Ticket #1 (new enhancement)

Opened 6 years ago

Last modified 5 years ago

Better two-way sync

Reported by: lele@… Owned by: lele
Priority: major Milestone: VersionOne
Component: tailor Version: 1.0
Keywords: Cc:

Description (last modified by lele) (diff)

Nathan Gray <kolibrie@…> suggested the following enhancement:

I would update from CVS to darcs. Do my work in darcs. When I am ready to commit back to CVS, I tell tailor to sync. Tailor would first check to see if there had been any updates to CVS, and pull those, creating darcs patches for each changeset. Then immediately after committing each darcs patch to CVS, tailor would check to see if there had been any updates to CVS. There would be at least one (from the patch just committed), which would be pulled back. CVS would now be happy, and darcs would detect no changes, and would also be happy. Tailor could then continue with the next darcs patch to commit to CVS.

Change History

comment:1 Changed 6 years ago by anonymous

  • Summary changed from Better two-way sync to Better two-way sync

Brian Warner and I figured out how this could be done. It requires two tailor directories -- one for svn->darcs and one for darcs->svn.
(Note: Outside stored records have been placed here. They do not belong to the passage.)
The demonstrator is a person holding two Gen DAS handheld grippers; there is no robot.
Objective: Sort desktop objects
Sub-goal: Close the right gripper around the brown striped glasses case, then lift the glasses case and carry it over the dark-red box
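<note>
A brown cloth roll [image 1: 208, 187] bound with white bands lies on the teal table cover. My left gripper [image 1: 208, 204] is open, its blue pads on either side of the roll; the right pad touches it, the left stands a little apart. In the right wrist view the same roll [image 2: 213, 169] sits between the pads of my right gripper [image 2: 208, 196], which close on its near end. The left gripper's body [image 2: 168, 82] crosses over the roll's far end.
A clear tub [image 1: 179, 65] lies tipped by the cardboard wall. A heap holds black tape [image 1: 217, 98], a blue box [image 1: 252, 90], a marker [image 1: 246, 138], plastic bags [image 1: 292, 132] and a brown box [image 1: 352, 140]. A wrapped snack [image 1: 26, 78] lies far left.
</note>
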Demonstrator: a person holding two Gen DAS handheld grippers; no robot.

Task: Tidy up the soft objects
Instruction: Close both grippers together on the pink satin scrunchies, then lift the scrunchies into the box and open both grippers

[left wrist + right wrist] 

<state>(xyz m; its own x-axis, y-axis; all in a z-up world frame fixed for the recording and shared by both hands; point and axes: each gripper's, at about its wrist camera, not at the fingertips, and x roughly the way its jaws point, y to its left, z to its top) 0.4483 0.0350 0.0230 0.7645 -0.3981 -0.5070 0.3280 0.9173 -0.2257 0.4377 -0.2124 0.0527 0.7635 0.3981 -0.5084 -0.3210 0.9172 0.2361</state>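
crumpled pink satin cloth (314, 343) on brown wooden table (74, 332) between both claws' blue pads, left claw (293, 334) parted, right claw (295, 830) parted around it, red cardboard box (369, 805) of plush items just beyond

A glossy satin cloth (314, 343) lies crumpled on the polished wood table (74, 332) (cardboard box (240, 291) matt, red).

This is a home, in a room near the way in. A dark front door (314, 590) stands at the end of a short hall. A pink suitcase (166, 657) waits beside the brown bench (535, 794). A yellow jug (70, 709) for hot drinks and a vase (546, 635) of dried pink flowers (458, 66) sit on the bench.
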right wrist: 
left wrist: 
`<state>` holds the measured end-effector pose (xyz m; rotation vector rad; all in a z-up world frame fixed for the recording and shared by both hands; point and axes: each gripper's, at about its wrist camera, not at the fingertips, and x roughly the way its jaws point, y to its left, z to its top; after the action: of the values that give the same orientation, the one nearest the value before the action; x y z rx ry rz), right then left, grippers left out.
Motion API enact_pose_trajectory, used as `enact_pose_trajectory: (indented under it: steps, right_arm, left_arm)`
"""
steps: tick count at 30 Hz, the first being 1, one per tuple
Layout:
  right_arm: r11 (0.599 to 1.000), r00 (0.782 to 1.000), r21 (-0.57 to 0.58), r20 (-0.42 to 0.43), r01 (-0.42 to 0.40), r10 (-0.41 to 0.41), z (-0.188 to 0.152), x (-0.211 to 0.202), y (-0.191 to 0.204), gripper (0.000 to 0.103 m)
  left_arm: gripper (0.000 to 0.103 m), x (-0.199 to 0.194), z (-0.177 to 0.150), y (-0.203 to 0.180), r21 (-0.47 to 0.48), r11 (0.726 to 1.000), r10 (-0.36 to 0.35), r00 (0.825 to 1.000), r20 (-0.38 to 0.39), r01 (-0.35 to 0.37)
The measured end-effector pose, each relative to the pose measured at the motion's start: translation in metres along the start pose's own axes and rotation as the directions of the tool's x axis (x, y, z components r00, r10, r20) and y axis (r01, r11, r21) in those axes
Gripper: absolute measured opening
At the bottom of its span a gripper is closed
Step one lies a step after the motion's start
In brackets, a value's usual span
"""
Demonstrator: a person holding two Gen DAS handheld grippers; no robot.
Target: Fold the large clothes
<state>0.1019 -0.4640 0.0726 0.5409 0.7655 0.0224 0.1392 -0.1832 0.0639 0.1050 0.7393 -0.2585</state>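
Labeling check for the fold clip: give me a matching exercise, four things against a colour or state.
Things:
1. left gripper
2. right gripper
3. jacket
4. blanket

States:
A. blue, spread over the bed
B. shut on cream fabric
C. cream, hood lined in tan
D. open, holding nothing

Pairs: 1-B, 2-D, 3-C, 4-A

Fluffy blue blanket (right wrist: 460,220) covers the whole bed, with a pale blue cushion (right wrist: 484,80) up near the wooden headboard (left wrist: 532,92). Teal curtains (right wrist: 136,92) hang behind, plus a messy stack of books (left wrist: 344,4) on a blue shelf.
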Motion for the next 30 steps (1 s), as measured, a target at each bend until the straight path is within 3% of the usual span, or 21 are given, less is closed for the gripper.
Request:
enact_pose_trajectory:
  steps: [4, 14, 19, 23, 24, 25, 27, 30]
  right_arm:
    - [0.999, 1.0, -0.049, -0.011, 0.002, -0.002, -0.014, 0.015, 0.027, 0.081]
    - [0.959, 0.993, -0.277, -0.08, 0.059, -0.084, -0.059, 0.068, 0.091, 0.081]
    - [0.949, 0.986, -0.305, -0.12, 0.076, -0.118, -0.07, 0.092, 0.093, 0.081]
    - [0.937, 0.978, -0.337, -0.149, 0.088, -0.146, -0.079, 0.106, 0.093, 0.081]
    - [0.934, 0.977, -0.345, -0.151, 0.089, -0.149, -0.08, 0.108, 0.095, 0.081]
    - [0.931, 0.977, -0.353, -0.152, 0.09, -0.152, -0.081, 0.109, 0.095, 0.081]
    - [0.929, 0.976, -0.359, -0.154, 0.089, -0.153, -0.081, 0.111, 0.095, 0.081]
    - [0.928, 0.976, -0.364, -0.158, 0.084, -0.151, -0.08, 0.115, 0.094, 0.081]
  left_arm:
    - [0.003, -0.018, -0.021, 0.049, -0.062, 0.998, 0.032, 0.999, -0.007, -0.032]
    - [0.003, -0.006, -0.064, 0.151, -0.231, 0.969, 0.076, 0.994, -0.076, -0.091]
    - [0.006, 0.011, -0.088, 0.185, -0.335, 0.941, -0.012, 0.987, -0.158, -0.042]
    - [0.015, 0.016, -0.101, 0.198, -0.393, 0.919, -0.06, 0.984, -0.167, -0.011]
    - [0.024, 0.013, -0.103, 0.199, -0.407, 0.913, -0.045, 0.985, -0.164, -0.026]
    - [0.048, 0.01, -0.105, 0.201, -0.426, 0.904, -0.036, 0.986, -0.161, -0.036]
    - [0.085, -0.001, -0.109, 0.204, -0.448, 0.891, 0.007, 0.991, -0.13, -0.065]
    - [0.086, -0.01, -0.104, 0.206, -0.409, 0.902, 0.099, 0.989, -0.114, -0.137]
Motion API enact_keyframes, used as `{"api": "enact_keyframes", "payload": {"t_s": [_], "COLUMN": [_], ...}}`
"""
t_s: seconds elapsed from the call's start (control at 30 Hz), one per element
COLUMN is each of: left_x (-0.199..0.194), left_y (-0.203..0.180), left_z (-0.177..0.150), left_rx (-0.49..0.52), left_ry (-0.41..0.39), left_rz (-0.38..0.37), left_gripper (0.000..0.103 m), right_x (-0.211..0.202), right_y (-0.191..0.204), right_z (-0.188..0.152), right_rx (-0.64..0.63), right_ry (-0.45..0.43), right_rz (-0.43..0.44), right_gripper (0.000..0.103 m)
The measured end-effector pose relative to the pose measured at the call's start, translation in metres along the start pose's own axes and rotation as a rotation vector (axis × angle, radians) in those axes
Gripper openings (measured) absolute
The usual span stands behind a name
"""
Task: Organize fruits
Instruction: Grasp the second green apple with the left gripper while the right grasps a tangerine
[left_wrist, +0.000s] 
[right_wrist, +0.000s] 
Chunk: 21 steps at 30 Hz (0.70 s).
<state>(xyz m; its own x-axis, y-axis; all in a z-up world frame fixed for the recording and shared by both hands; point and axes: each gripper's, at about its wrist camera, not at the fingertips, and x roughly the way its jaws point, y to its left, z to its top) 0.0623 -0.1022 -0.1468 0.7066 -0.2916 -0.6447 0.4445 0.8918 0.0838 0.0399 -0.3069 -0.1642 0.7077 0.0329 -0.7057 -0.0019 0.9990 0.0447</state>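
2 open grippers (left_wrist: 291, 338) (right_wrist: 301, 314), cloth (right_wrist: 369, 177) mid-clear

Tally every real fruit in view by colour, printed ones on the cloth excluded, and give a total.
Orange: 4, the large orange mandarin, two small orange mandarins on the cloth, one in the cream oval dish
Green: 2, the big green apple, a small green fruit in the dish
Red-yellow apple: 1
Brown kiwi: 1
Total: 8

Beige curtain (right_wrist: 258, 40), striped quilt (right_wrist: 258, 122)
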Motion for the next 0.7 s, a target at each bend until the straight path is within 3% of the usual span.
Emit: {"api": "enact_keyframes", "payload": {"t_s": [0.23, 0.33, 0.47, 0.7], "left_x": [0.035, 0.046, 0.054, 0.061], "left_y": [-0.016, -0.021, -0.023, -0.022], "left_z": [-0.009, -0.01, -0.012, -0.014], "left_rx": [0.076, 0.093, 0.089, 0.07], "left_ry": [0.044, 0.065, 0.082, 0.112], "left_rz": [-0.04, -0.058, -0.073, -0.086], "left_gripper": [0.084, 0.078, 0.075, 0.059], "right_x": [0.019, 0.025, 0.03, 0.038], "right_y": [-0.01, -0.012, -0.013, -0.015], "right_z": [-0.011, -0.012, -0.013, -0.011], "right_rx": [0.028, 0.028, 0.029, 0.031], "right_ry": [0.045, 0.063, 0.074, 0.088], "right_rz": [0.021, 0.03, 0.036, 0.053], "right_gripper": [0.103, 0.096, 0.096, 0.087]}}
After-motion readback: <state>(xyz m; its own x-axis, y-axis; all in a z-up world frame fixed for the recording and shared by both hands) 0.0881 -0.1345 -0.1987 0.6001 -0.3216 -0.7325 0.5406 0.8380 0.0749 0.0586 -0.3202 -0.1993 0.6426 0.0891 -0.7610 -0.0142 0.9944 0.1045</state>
Things tailor needs to support this:

  1. Single-step: perform the "suck it in from source, commit it to target" step for a single patch (the next new patch in source) and then stop.
  2. Conflict detection: if the attempt to commit the patch to target would have caused a conflict, then report this situation back to the user/caller of tailor.

comment:2 Changed 6 years ago by zooko@…

Hopefully Brian Warner will read this and correct any flaws in this design. This design is considerably more complicated than the one Brian and I discussed, and I'm not sure if it is that I have discovered and fixed unforseen problems or if I have forgotten a useful simplification.

Let there be two tailor directories, once which ports patches from svn to darcs (called "SD" from here on) and one which ports patches from darcs to svn (called "DS" from here on). Each of these tailor directories contains an svn working dir subdirectory (called "SDs" or "DSs") and a darcs repo subdirectory (called "SDd" or "DSd").

In addition there is (of course) the SVN repo "SO" and an "official" darcs repo "DO".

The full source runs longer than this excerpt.